What you should do. Go through the data below. Pull out every line that has the word "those".

Record excerpts.
⟨
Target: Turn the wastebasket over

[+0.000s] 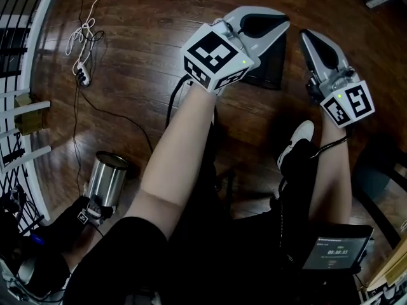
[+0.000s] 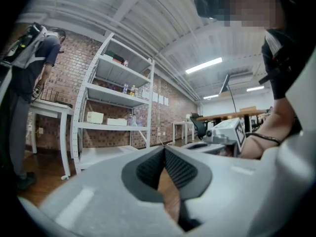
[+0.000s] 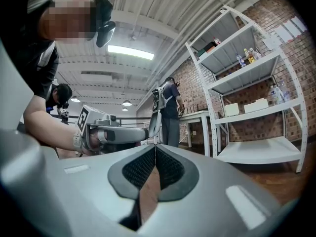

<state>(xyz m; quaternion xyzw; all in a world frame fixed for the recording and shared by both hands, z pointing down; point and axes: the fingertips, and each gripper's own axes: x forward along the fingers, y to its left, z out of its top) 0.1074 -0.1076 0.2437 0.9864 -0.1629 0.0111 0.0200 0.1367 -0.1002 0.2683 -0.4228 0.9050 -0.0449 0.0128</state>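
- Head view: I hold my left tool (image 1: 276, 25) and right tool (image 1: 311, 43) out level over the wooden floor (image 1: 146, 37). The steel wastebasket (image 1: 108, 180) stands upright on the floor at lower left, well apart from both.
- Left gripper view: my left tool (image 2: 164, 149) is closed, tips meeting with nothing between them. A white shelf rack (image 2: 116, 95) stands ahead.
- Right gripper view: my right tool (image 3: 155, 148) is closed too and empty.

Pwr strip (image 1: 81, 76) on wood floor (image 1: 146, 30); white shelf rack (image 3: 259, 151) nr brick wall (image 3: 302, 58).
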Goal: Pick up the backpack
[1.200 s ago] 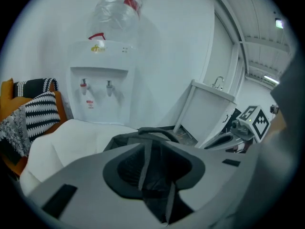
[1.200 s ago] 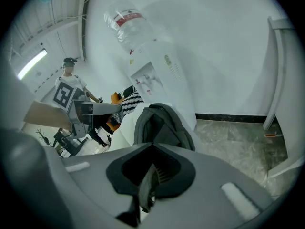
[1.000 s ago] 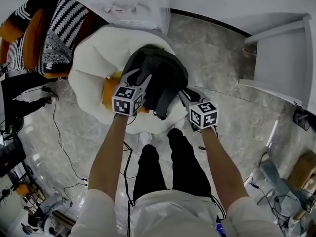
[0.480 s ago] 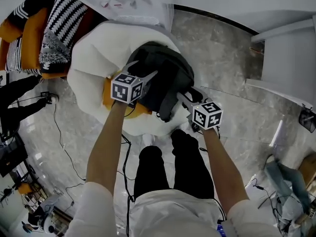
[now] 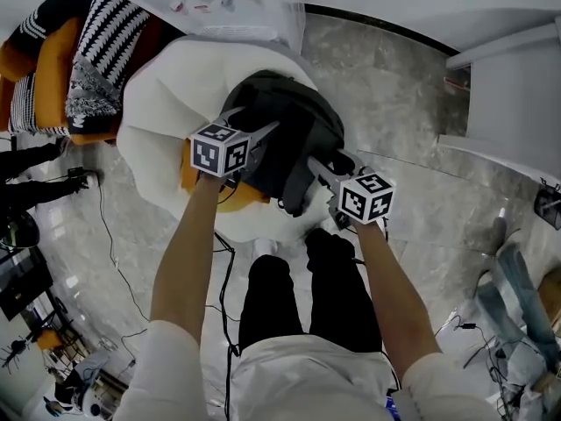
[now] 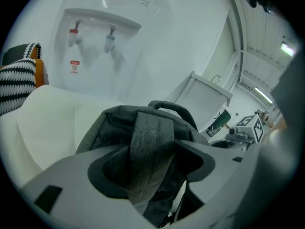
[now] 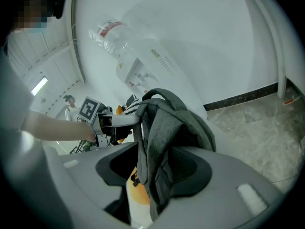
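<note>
A dark grey backpack [image 5: 294, 134] rests upright on a white beanbag chair [image 5: 162, 103]. My left gripper [image 5: 256, 121] is at the pack's left side. In the left gripper view a grey shoulder strap [image 6: 148, 142] runs down between its wide jaws, which are closing, and neither pad presses it. My right gripper [image 5: 326, 159] is at the pack's lower right. In the right gripper view the other strap [image 7: 161, 151] hangs in the gap of its closing jaws, loose as well. The carry handle [image 6: 174, 109] arches over the top of the pack.
An orange cushion [image 5: 191, 172] lies under the pack on the beanbag. A water dispenser [image 6: 95, 42] stands against the wall behind, and a striped cushion on an orange seat [image 5: 92, 55] at far left. White furniture [image 5: 517, 86] is at right. Cables [image 5: 114, 261] trail over the floor.
Both grippers have sunk slightly toward the backpack, and their jaws now stand wider than a second ago, one strap inside each pair.
</note>
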Demonstrator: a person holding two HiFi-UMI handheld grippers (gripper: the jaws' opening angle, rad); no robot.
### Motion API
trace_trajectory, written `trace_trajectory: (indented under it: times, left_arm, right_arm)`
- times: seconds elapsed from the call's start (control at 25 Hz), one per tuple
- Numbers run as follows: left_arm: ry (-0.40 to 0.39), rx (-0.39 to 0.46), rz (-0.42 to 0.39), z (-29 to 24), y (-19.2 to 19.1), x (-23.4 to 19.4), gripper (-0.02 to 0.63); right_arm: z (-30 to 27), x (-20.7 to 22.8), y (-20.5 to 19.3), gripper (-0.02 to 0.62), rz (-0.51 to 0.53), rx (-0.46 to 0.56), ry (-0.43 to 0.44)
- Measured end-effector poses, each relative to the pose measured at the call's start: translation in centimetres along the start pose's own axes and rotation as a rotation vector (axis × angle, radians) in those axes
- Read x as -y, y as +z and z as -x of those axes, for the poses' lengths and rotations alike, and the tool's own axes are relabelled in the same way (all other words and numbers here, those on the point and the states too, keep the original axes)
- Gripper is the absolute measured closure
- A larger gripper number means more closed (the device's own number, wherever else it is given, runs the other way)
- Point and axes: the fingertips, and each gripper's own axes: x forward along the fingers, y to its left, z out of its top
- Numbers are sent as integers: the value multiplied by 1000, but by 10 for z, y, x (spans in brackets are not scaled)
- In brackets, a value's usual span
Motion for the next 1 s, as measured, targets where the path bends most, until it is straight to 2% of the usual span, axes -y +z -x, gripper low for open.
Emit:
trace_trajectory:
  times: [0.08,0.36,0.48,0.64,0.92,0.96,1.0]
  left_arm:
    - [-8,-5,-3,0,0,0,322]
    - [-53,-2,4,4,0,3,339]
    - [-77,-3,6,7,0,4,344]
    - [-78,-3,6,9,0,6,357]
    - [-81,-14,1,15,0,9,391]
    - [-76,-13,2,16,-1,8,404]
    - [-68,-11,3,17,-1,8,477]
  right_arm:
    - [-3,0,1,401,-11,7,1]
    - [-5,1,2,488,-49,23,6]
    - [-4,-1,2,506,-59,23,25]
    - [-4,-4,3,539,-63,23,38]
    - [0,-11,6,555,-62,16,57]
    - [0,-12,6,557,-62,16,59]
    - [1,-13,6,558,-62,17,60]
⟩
Reply to the task.
- Measured end-effector poses, each relative to the pose measured at the call's start: translation in centimetres along the start pose's own axes and rotation as a rotation vector (axis × angle, radians) in those axes
- Read x as -y, y as +z and z as -x of those axes, for the poses' lengths and rotations alike, and the tool's own axes are relabelled in the same way (all other words and numbers here, those on the point and the states too, keep the original axes)

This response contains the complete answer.